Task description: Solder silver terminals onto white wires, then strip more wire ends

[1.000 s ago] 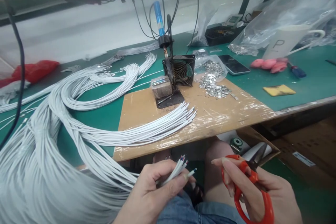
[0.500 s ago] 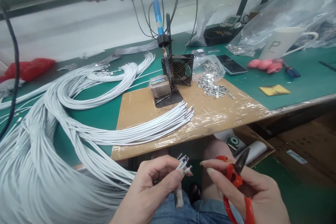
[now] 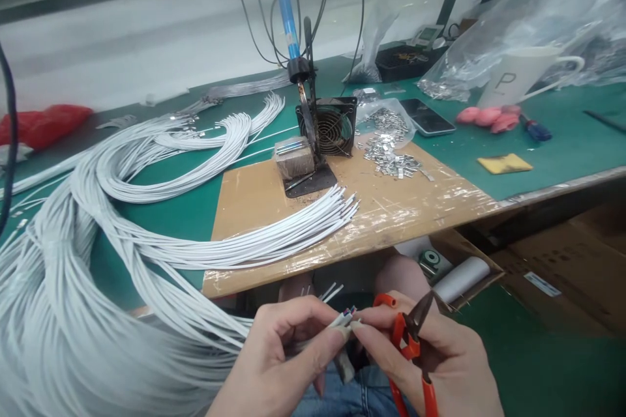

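Note:
My left hand (image 3: 288, 352) pinches the ends of several white cables (image 3: 341, 319) between thumb and fingers, low in the middle of the view. Coloured wire tips stick out past the thumb. My right hand (image 3: 430, 352) touches these ends with thumb and forefinger, and orange-handled scissors (image 3: 408, 335) hang in the same hand, their dark blades pointing up and away. A grey strip (image 3: 345, 367) hangs below the left fingers. Above the hands, a bundle of white cables (image 3: 254, 241) lies across a cardboard sheet (image 3: 391, 208).
A soldering iron (image 3: 289, 26) stands in its holder beside a black fan (image 3: 335, 127). Metal pieces (image 3: 391, 150), a phone (image 3: 426, 117), a white mug (image 3: 521, 75) and a yellow sponge (image 3: 505, 163) lie to the right. A large cable heap (image 3: 98, 313) fills the left side.
My right hand has moved left with the scissors, and its thumb and forefinger now meet the cable ends at my left hand. The view has shifted slightly.

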`<action>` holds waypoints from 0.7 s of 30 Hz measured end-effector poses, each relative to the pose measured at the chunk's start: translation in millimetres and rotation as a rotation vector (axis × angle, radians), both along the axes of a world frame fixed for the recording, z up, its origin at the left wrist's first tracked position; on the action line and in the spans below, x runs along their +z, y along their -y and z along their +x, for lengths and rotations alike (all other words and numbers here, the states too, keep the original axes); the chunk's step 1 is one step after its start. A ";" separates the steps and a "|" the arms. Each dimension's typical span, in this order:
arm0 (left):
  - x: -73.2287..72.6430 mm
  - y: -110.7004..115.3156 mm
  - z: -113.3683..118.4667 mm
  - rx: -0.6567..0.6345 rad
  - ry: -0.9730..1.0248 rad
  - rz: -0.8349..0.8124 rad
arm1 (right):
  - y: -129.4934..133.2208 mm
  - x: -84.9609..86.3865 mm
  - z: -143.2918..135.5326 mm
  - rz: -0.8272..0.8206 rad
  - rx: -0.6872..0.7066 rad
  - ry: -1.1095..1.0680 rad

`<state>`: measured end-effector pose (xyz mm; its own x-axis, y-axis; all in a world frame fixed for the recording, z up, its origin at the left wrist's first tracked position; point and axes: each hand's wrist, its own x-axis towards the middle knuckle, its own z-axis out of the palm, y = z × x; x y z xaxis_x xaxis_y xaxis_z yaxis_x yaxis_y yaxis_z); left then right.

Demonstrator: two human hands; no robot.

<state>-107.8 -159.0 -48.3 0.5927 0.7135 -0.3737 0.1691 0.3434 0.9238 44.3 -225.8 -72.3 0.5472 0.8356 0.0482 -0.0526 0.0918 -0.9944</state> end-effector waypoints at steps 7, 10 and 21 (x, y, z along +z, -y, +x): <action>2.5 6.4 2.4 0.005 -0.063 0.056 | 2.3 -3.2 -0.7 -0.093 0.020 -0.020; 1.6 7.8 2.3 0.003 -0.064 0.056 | 3.5 -5.4 -6.0 -0.060 0.004 -0.002; -0.1 2.0 1.3 0.056 0.116 -0.100 | 10.2 -35.3 24.9 -0.103 -0.053 -0.355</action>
<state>-106.5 -160.9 -48.3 0.5966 0.7092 -0.3756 0.0409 0.4406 0.8968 69.2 -235.9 -107.6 0.5570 0.7965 -0.2353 -0.3937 0.0038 -0.9192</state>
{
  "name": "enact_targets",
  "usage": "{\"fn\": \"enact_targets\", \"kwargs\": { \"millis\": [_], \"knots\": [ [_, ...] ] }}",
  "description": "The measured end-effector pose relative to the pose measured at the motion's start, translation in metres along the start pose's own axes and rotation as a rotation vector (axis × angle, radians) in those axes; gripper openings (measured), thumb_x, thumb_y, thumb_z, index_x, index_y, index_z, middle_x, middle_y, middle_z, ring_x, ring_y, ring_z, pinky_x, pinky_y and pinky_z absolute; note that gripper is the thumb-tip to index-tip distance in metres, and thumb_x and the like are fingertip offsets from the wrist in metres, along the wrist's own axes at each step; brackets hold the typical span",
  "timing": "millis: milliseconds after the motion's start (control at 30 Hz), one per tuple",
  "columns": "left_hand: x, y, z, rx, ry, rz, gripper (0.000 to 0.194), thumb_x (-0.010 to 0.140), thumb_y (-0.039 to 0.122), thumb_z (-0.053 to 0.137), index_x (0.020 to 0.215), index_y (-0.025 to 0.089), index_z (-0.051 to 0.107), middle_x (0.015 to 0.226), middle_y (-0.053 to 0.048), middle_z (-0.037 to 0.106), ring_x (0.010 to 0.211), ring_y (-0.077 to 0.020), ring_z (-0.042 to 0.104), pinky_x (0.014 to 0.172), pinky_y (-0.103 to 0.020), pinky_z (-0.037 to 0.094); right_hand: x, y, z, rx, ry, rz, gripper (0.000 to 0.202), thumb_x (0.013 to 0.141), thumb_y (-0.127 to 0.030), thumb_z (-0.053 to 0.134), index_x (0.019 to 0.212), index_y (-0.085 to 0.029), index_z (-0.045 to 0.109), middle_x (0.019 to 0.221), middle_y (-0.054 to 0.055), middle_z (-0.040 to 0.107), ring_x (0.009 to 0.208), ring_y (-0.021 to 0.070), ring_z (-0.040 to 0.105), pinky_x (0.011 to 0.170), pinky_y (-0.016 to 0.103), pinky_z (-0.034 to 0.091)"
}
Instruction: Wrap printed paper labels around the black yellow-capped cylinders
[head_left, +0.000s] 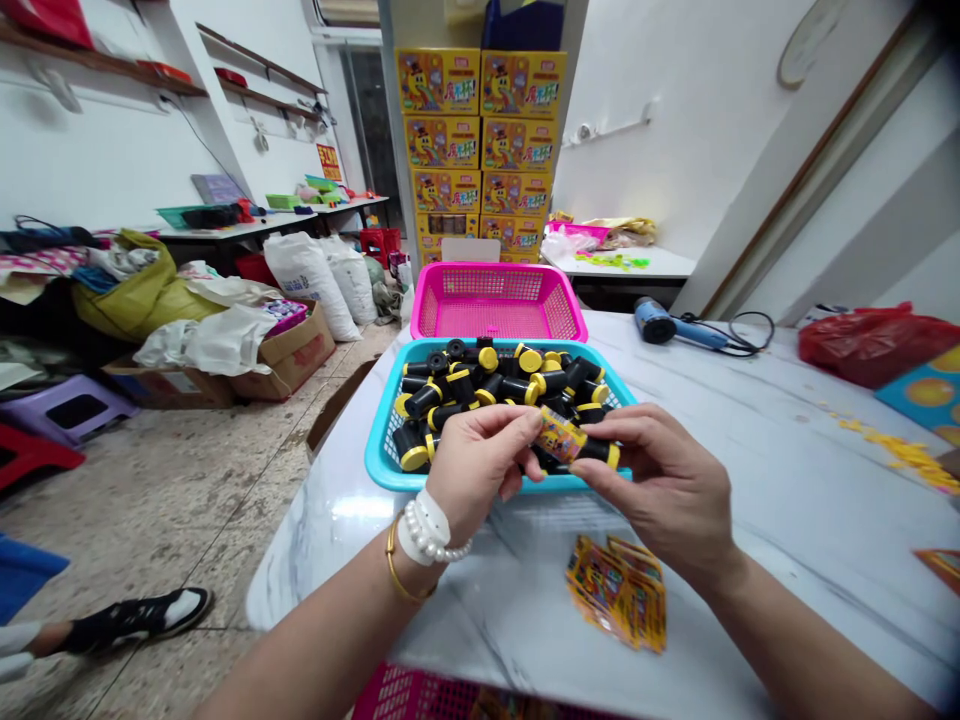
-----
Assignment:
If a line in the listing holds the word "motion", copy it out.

Answer section:
  "description": "The measured end-effector pose relative to the pose measured at the motion's start, translation in metres along the start pose's own axes and rotation as a rotation vector (axis × angle, radians) in those axes; gripper openings (measured), thumb_x, thumb_y, thumb_z, index_x, index_y, index_z, middle_x, middle_y, middle_z, ring_x, ring_y, ring_z, pinky_x, pinky_y and pinky_z absolute; note that gripper is the thumb-tip to index-tip distance in metres, and thumb_x and the like are fingertip offsets from the wrist in metres, along the wrist's own axes at each step; brackets hold the typical span",
  "timing": "millis: milliseconds after the motion's start (control at 30 Hz), one per tuple",

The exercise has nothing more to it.